First, NATO is a shell organization for moving money from national treasures to elsewhere. If you can influence NATO then you can redirect that money. Complexity in purchasing standards is an advantage for the suppliers that can best master that complexity. In other words the biggest equipment and services vendors end up almost dictating procurement standards to the buyers through NATO and new members need to get up to standard.

Second, and related, is organizational inertia. As in any public or private organization, the component parts are all people with their interests: careers, org charts, budgets, pensions, status and reputations. Only oversight from political leaders can call these people to account when they are acting as a class and that almost never happens because the politicians are acting as a class too, as Aurelien has described at length, and partly due to the influence of donors, e.g. the suppliers I mentioned above, and the revolving door. When Donald Trump made a stink about NATO costing too much for the value it was delivering to the USA, all other politicians (excepting the overtly Trump aligned) sang in a perfect chorus of aghast indignation along with the NATO staff.
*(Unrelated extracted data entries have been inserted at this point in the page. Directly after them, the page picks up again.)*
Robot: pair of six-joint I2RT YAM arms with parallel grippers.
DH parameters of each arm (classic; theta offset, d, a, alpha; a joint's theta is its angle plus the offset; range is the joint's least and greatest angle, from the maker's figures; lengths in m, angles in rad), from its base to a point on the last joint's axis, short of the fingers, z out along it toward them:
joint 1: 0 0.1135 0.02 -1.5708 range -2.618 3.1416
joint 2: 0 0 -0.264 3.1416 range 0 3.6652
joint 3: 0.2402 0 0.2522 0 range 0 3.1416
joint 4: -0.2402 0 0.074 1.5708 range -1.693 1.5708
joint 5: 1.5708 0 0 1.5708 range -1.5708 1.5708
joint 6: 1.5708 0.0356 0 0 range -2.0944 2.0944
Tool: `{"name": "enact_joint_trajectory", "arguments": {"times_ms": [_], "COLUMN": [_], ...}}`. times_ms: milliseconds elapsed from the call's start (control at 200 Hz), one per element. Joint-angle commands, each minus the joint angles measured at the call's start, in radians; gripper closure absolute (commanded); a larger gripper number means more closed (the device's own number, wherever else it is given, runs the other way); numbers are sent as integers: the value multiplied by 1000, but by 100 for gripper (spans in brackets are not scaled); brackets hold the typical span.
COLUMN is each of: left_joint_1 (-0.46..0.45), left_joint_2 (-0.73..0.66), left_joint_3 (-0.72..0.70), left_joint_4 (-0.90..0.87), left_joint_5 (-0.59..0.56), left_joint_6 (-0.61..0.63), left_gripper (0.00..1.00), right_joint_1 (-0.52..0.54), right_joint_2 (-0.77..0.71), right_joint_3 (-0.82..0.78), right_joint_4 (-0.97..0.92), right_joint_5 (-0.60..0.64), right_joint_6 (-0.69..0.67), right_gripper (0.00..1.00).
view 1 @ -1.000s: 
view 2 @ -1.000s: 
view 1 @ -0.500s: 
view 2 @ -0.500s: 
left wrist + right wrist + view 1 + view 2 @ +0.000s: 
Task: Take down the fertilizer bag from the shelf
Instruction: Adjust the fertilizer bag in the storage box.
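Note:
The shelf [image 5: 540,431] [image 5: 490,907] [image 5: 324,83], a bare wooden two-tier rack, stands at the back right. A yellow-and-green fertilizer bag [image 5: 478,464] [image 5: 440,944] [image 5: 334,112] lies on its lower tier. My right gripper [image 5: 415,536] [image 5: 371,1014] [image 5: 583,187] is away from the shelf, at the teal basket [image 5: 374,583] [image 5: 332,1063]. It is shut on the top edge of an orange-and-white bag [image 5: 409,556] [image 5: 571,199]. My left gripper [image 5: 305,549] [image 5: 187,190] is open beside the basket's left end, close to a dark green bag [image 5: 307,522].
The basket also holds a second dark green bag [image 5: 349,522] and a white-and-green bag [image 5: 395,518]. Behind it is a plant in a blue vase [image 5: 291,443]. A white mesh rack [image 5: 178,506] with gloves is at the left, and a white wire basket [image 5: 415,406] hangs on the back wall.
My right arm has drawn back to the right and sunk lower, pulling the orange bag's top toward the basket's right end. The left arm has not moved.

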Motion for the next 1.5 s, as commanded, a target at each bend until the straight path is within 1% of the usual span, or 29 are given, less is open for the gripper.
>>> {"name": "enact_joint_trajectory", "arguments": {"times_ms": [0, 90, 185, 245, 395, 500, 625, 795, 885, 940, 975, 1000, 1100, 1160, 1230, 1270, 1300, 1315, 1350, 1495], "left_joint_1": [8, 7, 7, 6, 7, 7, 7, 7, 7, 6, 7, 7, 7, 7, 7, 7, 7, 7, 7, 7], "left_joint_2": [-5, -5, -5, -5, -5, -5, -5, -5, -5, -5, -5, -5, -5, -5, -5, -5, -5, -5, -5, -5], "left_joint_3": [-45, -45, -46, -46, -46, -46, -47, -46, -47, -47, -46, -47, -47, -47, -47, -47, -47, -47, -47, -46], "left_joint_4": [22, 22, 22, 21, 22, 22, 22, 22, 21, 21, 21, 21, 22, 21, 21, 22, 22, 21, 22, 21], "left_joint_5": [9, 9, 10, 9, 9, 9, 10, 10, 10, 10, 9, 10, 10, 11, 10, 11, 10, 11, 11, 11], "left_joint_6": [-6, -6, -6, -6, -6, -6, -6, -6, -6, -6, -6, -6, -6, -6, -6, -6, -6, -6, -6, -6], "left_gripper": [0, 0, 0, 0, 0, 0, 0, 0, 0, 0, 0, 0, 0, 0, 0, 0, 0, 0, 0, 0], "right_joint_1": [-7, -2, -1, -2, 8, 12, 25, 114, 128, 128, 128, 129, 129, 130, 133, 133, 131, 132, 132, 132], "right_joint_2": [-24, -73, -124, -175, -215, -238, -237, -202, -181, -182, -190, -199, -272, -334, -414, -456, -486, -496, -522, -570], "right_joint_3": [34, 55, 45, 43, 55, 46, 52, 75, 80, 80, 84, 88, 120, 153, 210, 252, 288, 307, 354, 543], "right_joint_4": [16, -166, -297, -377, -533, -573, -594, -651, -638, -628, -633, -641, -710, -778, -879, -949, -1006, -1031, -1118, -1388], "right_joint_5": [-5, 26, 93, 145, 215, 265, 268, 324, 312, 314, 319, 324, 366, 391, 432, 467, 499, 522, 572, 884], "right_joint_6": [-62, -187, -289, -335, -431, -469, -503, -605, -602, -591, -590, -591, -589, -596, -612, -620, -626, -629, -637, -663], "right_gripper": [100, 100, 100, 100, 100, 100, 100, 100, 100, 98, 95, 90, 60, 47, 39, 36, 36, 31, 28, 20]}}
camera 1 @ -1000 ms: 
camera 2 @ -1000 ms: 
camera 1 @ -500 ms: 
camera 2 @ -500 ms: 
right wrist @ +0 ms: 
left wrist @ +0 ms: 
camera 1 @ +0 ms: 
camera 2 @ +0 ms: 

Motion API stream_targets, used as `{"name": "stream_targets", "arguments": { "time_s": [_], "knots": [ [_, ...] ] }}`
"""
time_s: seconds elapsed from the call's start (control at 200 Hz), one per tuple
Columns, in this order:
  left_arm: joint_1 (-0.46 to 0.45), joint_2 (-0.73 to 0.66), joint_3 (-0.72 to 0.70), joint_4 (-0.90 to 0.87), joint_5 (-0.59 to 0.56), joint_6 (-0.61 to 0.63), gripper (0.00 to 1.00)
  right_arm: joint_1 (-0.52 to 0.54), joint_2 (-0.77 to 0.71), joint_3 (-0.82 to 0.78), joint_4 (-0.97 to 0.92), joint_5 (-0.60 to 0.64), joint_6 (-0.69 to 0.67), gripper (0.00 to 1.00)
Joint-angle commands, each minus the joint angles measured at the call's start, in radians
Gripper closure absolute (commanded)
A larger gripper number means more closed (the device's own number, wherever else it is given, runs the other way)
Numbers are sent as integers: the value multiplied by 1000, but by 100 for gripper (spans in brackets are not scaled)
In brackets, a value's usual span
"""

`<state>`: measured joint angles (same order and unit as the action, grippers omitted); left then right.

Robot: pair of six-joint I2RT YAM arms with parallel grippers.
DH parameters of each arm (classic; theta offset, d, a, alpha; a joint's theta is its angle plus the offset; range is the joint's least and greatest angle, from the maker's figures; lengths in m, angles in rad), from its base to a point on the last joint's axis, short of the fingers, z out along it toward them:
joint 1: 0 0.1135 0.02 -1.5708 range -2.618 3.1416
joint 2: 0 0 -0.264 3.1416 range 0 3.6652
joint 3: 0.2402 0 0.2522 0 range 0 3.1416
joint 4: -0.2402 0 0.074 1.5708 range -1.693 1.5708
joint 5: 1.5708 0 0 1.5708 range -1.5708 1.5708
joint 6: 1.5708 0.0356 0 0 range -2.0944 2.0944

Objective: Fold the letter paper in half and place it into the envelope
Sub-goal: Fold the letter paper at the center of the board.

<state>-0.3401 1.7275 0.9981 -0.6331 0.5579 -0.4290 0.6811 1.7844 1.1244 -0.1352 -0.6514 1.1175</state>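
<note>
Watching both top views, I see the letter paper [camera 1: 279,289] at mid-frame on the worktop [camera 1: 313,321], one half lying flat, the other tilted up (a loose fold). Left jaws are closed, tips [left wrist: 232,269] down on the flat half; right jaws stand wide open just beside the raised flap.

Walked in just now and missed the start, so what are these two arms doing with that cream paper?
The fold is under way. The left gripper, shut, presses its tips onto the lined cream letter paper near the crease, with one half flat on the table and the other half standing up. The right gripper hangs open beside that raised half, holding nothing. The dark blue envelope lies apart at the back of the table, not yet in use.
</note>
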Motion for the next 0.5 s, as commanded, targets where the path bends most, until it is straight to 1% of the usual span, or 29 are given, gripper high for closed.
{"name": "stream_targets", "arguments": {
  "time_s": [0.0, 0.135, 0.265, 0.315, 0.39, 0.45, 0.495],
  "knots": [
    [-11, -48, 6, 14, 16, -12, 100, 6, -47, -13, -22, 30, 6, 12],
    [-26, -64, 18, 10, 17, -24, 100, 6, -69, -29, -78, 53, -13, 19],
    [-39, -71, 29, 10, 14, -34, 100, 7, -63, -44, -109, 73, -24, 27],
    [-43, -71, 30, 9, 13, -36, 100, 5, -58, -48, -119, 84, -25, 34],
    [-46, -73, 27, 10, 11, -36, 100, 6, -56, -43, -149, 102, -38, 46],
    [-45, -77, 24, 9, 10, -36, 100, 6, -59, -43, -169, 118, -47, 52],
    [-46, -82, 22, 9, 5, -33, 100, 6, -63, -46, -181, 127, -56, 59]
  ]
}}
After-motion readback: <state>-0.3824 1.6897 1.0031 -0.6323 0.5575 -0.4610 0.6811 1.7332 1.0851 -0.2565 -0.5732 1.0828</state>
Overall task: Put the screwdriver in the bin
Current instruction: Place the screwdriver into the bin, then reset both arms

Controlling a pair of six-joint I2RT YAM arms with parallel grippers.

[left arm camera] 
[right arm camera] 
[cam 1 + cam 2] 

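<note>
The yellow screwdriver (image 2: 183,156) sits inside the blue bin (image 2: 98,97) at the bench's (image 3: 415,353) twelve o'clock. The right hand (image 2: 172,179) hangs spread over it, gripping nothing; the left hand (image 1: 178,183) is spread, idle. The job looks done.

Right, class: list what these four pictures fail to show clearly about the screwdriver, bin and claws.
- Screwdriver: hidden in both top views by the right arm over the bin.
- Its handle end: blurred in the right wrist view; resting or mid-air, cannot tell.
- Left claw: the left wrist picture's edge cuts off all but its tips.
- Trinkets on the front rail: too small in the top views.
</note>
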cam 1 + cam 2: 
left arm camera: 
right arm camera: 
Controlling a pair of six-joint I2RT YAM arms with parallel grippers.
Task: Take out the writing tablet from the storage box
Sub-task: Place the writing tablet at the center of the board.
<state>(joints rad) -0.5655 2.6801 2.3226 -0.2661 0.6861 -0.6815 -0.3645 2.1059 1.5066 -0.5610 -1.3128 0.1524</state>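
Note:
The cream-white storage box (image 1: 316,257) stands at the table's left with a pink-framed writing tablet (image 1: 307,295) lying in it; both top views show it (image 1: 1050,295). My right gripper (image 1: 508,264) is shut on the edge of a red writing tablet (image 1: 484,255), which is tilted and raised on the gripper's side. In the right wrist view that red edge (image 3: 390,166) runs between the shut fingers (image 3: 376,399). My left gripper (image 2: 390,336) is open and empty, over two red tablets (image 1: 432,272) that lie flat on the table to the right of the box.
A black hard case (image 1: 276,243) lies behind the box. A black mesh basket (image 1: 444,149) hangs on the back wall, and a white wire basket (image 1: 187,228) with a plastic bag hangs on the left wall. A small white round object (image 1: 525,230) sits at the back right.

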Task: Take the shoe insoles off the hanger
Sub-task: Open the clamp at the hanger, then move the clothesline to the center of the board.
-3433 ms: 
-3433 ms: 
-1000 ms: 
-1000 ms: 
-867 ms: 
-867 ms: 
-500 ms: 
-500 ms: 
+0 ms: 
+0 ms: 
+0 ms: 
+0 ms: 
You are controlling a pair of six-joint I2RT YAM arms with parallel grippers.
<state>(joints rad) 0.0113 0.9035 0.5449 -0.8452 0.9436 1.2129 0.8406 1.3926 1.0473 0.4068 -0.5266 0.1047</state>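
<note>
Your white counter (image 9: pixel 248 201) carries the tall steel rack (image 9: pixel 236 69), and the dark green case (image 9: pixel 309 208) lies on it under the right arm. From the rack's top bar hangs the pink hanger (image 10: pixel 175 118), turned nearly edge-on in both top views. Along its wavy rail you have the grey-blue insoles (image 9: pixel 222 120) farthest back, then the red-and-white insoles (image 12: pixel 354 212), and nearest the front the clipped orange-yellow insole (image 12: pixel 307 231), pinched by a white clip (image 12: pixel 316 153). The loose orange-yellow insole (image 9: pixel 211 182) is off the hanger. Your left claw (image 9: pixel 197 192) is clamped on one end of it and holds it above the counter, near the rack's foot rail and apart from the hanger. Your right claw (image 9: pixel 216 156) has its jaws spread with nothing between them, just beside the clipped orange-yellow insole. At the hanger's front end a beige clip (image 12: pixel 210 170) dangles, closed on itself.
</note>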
It's hard to be a mainstream Euro-pol and anti-NATO.

So there exists a complex (did Eisenhower borrow that word from Jung? irdk) mostly visible by its capital extraction and self preservation that only political will could possibly bring under control.

Expand full comment

"If there is one thing worse for NATO than the present crisis, it would be some kind of civil war in Ukraine where the alliance was forced to take sides" as opposed to the situation for the 8 years prior to 2022 which can be described as Ukraine in a state of civil war in which NATO chose to take sides? Really this just demonstrates the state of zugzwang that the west seems to have entered with regards to Ukraine: go forwards - lose; go backwards - lose.

Expand full comment

I suspect the authors summary to be quite accurate as to the state of geopolitics in 1990, but it seems apparent that we have since moved into a new era of unbridled US power over the actions and dispositions of the European vassals.

We have, after all, destroyed their economic future and forced them to disarm, there's really no demand they will say no to.

Expand full comment

To ascertain some of the statements made here, from the mouth of a former CIA working under Dick Cheney:

“The choice that we faced in Ukraine — and I'm using the past tense there intentionally — was whether Russia exercised a veto over NATO involvement in Ukraine on the negotiating table or on the battlefield,” said George Beebe, a former director of Russia analysis at the CIA and special adviser on Russia to former Vice President Dick Cheney. “And we elected to make sure that the veto was exercised on the battlefield, hoping that either Putin would stay his hand or that the military operation would fail.”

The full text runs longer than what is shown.